16 Ağustos 2012 Perşembe

Müşfik KENTER Vefat Etti.

                   Facebookta bu paylaşımların arttığını görünce bildiğin Telaşlandım. Ulan yok değildir dedim. Bir gayret açtım gazeteleri. Manşetlerde göremeyince ufak bir tebessüm ettim, bir oh çektim derken.. Aşağıdaki küçük kare gözüme takıldı. Her zamanki bilindik gülümsemesi ve mükemmel sesini tanımlayan görüntüsü ile orada duruyordu işte. Altındaki başlığı okumaya gerek kalmamıştı ne yazdığı zaten tahmin edilebilirdi böyle büyük sanatçılar için. Onlar Gazeteye kolay kolay çıkmaz çıktıklarında da ancak ölüm haberi ile gazete yer bulurlardı. Üzüldüm.. Hemde çok.

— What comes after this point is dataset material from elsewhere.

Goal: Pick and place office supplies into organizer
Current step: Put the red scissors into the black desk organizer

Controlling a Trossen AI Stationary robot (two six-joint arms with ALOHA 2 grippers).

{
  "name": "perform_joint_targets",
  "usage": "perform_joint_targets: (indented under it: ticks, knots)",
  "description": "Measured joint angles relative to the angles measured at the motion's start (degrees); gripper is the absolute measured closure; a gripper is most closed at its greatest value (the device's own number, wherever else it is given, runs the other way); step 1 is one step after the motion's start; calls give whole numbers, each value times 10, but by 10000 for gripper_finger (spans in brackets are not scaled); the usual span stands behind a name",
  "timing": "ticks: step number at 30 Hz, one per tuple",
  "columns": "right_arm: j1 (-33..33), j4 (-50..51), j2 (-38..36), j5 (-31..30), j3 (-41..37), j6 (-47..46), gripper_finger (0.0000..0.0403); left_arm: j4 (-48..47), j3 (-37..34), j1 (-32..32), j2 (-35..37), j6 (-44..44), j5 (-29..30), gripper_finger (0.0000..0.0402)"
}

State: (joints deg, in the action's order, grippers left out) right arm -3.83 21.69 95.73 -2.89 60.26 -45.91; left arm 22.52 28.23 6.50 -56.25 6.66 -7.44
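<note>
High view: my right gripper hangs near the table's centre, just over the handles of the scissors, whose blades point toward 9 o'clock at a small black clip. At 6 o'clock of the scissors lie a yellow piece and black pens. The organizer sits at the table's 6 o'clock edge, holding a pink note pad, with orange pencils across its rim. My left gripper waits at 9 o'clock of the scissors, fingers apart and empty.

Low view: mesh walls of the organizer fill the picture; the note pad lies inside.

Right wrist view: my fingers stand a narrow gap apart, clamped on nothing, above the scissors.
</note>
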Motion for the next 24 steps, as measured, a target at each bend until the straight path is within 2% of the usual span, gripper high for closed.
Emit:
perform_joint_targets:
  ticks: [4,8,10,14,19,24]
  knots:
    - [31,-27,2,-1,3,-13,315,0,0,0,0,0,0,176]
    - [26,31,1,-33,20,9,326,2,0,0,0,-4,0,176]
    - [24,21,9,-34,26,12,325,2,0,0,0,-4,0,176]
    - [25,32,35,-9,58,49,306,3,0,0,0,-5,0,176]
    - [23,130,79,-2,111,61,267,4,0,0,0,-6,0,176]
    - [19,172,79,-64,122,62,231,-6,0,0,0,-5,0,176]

    Müşfik KENTER Vefat Haberi


 Ben evde yalnız büyüdüm. Sokağa hiç çıkmadım. Sokak arkadaşım olmadı benim. Misket oynamadım.Çelik çomak oynanırken izledim sadece, İstop, yakartop, ebelemeç, maç ha keza... Annem Babam çalışltıkları için üstümden kilitleyip giderlerdi kapıyı.Olsun üzülmezdim ama yalnız değildim çünkü. Edi vardı,büdü vardı, kurabiye canavarı vardı,minik kuş vardı,uzay süvarileri,yakari vardı ,Okumayı bile onlar öğretti bana.Gerçekten diyorum Şaka değil. daha okula gitmeden 4 yaşındayken babamın kulladığı arabanın arka koltuğunda teyzemin kucağında otururken Susam Sokağındakilerin gösterdiği gibi heceleyerek KIRMIZI ÜZERİNE BEYAZ HARFLERLE sanki benim okumam için KOCAMAN yazılmış YANGIN kelimesini okumuştum. Arabanın içerisinde bir neşe koptu.. ardından ÇÖP geldi. Ardından YOKUŞ..

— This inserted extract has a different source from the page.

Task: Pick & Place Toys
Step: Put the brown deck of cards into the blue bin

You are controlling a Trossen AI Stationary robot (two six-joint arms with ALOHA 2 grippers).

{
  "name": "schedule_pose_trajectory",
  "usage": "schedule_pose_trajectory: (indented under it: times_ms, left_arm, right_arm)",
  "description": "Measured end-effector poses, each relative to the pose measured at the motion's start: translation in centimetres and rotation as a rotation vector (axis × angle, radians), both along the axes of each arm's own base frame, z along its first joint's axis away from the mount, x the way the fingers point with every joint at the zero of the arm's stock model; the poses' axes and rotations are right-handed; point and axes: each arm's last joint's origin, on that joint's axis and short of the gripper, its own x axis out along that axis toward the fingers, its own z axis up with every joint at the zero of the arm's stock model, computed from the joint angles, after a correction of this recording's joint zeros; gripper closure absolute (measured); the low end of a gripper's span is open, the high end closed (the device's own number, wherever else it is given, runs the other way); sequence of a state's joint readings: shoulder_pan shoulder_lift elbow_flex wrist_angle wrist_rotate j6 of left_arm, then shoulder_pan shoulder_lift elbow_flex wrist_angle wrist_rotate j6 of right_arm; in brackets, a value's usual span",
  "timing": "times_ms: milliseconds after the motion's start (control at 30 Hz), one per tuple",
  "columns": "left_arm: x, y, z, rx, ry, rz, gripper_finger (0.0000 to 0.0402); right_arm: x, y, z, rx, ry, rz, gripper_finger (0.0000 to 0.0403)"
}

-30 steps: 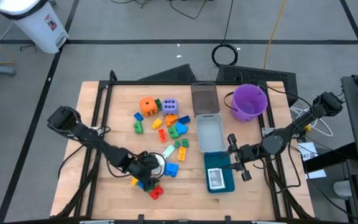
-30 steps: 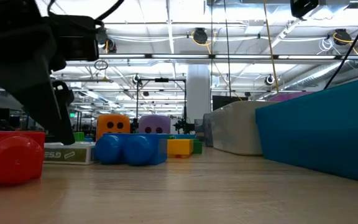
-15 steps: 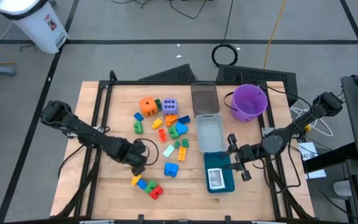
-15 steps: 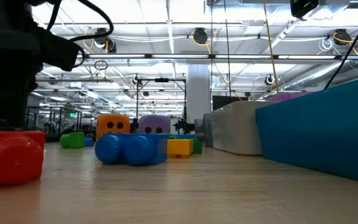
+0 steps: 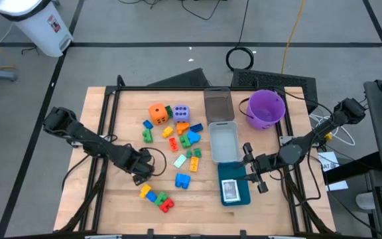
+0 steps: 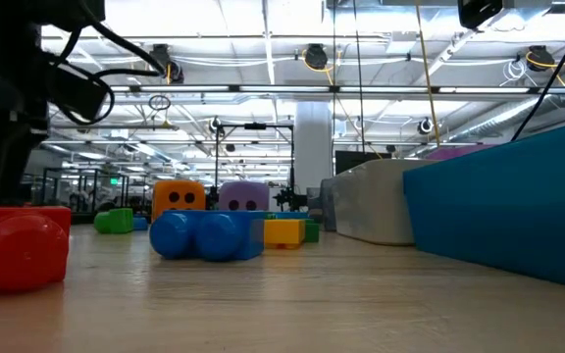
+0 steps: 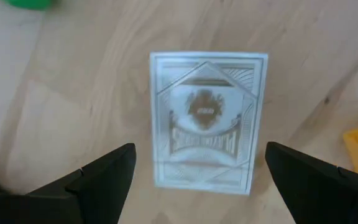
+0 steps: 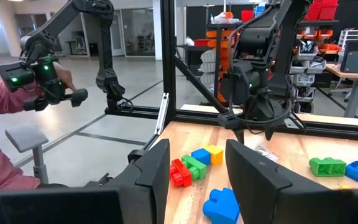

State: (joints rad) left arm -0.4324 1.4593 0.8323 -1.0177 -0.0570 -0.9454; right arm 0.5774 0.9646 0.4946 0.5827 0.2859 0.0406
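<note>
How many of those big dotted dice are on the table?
2: the orange die and the lavender die sit near each other at the far end of the toy pile. None seems hidden.

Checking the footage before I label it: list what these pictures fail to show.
- The card in the left wrist view: its print is blurred, unreadable.
- The teal tray in the low view: its near wall hides the contents.
- The left gripper in the low view: cut off by the edge, only dark arm parts show.

Toys (image 5: 178, 129) lie mid-counter (image 5: 111, 206); tray (image 5: 244, 194) at their right, bucket (image 5: 266, 109) in the far right corner.
</note>
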Motion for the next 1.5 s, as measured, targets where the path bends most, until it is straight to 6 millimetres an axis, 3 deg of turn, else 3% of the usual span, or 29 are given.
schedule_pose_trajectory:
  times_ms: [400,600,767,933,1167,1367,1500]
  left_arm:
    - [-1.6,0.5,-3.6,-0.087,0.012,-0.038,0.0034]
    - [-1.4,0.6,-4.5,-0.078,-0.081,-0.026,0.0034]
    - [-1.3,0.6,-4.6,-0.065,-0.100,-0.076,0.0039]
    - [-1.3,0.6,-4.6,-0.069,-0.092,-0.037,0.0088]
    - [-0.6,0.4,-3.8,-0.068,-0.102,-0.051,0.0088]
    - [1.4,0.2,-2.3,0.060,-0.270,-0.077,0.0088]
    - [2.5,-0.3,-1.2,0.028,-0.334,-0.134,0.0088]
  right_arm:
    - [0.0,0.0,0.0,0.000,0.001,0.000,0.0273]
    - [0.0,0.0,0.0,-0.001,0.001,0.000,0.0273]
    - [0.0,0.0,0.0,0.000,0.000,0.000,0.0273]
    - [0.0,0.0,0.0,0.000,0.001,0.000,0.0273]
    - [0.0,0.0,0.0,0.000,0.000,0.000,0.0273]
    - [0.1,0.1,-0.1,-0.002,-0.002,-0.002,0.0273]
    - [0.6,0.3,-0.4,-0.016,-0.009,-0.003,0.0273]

HAA birde ALF vardı... Alf i okadar çok severdim ki bana benim ebatımda olan peluş oyuncağını almışlardı. Sokaktaki her kedi ŞANSLI ydı benim için. Belkide Müşfik Kenter bu yüzden benim 

hayatımda bir kilometre taşı. Belkide ölen çocukluğumun bir parçası.